-- Opening Marker --

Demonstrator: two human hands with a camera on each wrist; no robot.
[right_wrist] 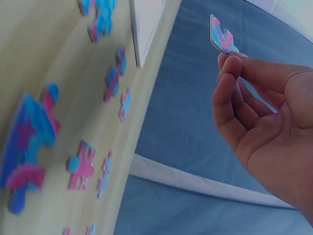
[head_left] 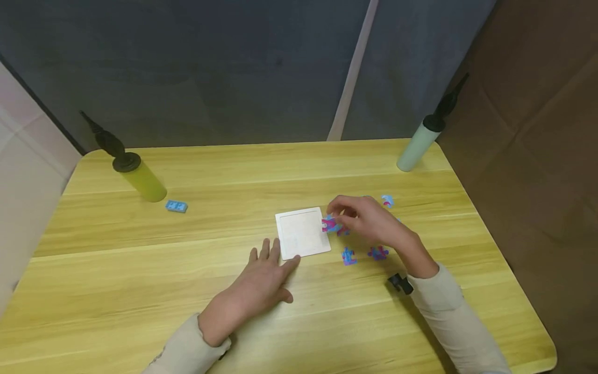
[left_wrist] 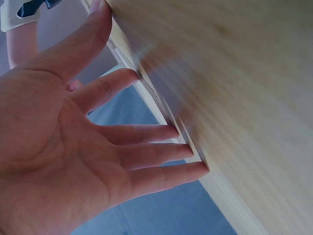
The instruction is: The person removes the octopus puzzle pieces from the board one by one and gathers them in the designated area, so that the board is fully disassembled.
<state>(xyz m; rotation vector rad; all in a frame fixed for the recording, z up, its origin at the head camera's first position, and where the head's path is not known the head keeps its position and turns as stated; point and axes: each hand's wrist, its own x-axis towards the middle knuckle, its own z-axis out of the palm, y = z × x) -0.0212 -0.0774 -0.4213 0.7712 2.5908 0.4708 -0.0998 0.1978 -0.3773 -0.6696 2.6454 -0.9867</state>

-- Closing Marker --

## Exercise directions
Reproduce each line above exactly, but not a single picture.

## Result
Demonstrator: two human hands with a camera on each wrist; no robot.
[right_wrist] 
[head_left] 
[left_wrist] 
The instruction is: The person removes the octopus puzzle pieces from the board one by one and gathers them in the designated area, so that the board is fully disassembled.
<state>(xyz m; rotation vector rad; all in a frame fixed for the recording, z up, its origin at the head camera's first position, and where the head's path is not known the head keeps its position and turns as stated; point and axes: each hand's wrist, its own x-axis towards the middle knuckle, its own z-axis out of the palm, y = z × x) -0.0212 -0.0774 -0.4213 0.7712 2.5908 0.4708 -0.0998 0.1978 -0.3773 -0.6696 2.6454 -0.9867</state>

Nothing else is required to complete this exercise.